How to complete this task: From the data below, copy exactly the lines that lie between the one holding "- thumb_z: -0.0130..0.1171" and the one holding "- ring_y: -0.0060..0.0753", including both, and nothing more.

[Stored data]
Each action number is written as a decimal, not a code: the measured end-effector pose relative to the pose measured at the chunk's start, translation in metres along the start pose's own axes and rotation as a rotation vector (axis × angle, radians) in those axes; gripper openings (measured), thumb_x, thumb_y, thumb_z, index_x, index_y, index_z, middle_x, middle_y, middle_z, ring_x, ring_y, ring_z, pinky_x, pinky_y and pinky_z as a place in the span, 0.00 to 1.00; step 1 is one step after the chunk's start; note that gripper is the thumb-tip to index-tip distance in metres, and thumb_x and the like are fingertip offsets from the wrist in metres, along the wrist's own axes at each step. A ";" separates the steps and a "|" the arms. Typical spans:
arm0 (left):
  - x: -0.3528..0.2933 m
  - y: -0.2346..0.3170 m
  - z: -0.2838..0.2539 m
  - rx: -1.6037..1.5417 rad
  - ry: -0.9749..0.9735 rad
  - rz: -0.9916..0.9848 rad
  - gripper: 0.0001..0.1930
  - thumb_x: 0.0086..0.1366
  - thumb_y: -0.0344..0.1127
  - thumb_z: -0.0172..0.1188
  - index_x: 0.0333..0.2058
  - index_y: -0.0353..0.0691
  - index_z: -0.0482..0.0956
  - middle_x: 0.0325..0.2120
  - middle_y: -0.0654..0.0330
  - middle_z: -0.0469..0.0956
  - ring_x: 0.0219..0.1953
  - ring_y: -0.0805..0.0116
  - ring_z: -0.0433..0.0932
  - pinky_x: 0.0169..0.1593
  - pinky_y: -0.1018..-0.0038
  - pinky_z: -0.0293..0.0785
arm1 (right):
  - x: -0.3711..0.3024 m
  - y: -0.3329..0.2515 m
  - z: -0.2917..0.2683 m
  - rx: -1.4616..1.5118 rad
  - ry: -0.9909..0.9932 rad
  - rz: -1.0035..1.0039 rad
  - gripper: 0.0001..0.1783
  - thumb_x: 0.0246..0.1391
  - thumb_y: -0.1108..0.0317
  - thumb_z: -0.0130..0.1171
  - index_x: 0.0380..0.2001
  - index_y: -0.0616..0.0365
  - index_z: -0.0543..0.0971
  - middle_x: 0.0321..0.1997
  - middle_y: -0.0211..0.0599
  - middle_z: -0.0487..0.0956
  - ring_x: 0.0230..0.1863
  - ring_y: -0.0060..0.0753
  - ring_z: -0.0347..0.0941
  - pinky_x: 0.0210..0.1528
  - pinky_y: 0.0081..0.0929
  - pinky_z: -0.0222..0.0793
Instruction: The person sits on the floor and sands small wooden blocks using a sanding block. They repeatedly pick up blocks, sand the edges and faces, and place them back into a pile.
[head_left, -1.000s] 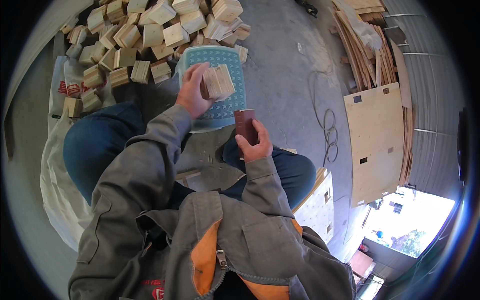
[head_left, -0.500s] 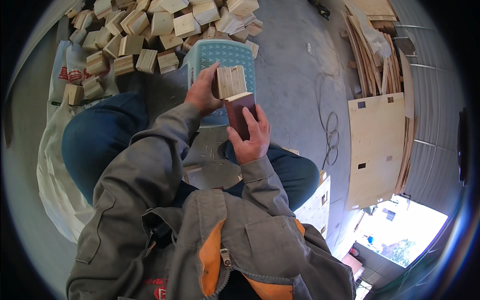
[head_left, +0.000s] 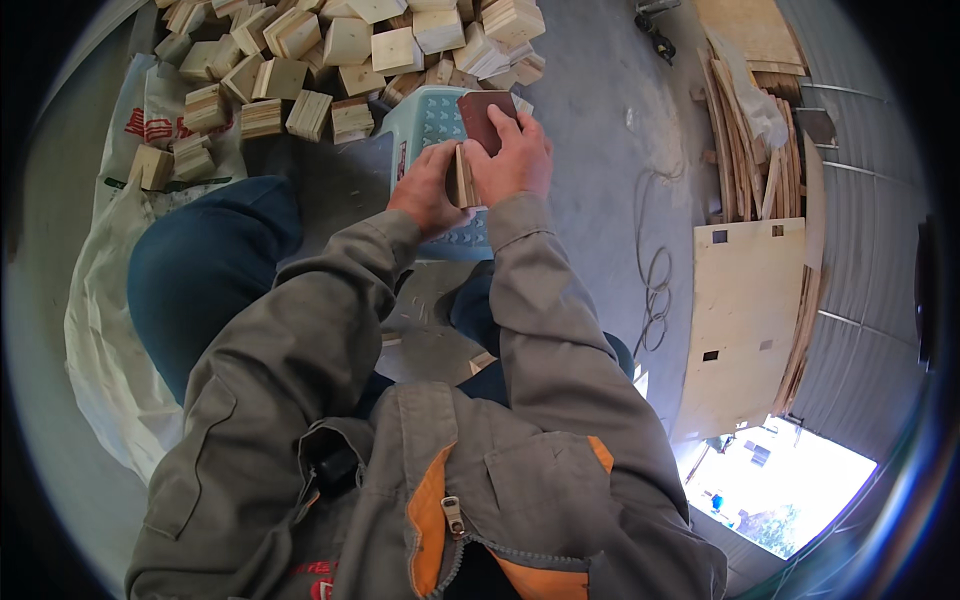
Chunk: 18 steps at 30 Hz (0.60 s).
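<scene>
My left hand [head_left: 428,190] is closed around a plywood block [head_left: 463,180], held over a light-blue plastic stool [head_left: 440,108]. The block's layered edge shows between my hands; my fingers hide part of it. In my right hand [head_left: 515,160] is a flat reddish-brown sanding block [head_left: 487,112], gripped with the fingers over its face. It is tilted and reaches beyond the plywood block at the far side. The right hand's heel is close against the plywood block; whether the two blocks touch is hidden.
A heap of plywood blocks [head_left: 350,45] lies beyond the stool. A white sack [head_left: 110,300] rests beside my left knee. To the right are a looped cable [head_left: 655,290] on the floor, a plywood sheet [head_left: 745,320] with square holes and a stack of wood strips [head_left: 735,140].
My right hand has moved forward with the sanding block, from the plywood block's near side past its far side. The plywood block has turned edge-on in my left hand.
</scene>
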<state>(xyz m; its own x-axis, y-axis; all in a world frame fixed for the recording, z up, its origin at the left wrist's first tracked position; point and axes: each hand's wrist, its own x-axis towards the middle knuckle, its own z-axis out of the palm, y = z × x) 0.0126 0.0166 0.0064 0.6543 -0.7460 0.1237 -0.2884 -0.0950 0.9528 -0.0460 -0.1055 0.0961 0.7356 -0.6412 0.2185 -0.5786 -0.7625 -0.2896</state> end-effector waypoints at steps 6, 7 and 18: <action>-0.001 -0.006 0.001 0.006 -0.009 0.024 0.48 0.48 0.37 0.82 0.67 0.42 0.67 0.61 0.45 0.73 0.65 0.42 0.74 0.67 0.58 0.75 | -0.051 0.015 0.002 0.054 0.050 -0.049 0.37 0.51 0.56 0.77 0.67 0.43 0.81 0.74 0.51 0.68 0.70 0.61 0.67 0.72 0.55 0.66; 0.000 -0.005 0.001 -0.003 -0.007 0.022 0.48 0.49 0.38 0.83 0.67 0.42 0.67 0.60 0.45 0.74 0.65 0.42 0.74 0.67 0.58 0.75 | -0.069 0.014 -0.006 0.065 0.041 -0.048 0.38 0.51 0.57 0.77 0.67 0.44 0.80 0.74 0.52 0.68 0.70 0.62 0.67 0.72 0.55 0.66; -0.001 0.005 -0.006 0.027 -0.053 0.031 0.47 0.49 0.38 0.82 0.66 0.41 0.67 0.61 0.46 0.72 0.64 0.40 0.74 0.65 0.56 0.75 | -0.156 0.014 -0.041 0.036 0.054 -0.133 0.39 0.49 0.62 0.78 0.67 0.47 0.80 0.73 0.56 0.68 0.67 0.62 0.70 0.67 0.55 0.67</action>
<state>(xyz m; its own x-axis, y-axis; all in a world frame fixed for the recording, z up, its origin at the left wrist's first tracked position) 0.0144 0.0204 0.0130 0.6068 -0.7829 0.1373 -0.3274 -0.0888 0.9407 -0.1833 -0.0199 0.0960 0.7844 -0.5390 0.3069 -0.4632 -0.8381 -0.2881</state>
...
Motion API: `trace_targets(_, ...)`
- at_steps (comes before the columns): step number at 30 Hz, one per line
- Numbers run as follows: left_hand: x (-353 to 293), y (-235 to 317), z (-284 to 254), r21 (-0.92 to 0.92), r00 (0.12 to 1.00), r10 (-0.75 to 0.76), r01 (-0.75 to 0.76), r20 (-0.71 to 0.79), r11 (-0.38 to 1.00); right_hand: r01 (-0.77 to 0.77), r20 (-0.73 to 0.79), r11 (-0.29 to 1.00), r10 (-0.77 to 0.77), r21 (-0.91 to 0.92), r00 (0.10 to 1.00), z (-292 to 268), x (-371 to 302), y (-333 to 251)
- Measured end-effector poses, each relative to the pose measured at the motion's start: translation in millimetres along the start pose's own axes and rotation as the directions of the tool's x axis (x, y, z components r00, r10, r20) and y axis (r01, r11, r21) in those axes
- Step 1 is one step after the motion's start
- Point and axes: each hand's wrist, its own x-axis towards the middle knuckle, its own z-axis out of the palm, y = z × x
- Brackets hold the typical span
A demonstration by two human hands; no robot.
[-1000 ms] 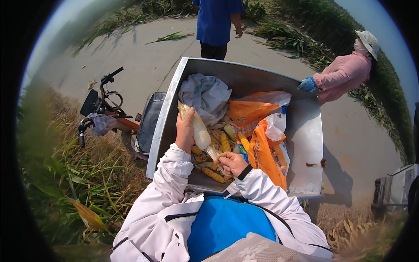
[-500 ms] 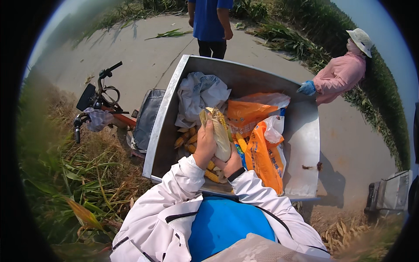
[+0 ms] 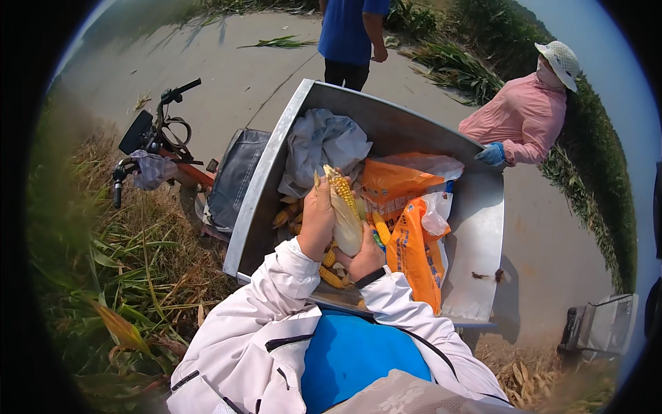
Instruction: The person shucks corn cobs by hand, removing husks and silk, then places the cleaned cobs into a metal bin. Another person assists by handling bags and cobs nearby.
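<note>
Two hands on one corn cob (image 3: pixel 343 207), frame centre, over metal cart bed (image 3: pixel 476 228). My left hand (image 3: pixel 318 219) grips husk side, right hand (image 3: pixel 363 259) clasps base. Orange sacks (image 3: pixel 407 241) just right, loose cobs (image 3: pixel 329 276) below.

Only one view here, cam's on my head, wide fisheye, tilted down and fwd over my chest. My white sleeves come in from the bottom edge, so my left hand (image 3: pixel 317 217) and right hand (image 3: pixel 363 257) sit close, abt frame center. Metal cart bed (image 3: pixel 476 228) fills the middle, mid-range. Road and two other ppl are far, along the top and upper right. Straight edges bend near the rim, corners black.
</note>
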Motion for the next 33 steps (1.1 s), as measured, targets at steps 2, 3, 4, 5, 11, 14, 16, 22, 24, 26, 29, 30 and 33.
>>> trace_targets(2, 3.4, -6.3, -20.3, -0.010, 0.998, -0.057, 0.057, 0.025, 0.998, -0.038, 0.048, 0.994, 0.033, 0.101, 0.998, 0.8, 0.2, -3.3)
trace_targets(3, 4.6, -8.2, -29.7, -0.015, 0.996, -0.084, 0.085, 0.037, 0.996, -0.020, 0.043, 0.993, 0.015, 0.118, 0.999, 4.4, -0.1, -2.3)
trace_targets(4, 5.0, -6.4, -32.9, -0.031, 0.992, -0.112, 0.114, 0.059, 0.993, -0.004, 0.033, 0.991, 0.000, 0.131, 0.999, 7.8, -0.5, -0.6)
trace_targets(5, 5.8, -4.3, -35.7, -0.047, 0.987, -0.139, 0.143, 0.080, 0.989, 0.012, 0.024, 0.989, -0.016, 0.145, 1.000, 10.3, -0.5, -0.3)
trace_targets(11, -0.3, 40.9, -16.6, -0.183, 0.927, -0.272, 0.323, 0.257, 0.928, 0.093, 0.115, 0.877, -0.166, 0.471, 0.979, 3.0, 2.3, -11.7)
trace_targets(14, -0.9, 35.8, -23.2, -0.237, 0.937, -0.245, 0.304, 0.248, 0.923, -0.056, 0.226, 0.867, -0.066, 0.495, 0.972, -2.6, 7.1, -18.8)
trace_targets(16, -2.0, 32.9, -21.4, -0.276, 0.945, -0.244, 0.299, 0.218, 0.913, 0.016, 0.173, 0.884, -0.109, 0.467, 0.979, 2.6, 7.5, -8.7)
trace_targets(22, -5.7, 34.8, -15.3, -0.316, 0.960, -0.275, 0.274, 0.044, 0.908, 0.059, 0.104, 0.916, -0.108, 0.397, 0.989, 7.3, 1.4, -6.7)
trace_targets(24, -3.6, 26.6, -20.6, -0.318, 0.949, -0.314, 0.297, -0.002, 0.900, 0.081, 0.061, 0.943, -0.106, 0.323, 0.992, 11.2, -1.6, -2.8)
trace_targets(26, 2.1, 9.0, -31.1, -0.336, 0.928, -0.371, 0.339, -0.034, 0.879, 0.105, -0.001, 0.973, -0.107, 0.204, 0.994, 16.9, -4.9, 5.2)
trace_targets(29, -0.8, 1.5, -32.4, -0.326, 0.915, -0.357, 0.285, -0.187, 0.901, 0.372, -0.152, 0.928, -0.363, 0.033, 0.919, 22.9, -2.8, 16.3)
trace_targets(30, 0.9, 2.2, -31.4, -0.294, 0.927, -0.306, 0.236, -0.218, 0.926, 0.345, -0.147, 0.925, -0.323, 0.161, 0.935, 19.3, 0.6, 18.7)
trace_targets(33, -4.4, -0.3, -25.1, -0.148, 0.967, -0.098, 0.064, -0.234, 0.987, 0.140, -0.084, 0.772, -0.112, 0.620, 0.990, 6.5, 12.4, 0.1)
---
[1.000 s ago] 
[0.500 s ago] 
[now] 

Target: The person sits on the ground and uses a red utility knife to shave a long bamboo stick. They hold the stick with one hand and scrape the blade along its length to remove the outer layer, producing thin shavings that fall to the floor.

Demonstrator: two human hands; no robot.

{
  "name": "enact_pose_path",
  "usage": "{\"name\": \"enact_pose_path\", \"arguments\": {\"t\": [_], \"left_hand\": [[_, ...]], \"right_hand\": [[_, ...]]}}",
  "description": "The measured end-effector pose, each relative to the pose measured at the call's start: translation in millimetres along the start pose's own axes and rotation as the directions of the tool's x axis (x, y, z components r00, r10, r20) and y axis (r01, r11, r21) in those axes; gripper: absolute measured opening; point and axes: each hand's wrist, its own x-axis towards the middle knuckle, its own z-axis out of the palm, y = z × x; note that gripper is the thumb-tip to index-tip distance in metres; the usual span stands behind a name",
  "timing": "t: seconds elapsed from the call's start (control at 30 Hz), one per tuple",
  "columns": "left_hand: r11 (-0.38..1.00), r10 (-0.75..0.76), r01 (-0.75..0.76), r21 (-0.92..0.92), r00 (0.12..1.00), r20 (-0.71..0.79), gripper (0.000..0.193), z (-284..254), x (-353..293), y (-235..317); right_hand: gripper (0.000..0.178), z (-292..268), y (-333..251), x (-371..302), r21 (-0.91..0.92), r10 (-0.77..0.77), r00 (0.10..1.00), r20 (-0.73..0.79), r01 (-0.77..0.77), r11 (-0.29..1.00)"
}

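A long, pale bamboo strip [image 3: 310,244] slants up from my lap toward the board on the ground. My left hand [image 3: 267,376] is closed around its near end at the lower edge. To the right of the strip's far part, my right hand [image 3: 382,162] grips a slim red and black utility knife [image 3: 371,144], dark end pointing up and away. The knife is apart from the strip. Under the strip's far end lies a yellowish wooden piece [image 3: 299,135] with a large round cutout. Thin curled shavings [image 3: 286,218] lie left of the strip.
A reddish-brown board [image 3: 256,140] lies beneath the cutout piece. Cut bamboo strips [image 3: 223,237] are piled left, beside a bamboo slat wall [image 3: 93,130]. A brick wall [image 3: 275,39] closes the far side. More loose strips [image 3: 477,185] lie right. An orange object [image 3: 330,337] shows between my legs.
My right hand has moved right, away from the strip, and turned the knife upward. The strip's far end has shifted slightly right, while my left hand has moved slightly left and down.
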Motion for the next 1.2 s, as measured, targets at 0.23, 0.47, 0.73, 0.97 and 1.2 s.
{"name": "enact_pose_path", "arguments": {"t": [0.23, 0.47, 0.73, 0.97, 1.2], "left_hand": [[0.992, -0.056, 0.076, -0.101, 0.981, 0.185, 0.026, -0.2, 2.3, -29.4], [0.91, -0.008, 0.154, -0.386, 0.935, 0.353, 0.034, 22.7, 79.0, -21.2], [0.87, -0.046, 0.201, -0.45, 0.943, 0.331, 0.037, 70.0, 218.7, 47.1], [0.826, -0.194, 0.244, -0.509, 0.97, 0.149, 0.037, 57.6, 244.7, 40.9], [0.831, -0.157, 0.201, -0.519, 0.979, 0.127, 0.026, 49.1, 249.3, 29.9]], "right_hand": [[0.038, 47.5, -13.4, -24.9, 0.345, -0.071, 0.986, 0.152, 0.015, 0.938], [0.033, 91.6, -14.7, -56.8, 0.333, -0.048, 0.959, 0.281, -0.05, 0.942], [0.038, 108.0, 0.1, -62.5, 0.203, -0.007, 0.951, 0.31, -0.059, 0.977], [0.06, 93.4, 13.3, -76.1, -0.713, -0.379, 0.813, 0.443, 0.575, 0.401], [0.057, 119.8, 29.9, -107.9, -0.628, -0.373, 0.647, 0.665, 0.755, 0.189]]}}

Reply to the task:
  - thumb_z: -0.0130..0.1171
  - index_x: 0.0380..0.2001
  - index_y: -0.0616..0.0365
  - index_z: -0.0543..0.0971
  - middle_x: 0.0321..0.1997
  - middle_y: -0.0211..0.0599
  - middle_z: -0.0487..0.0956
  - ring_x: 0.0230..0.1863
  - ring_y: -0.0060..0.0753

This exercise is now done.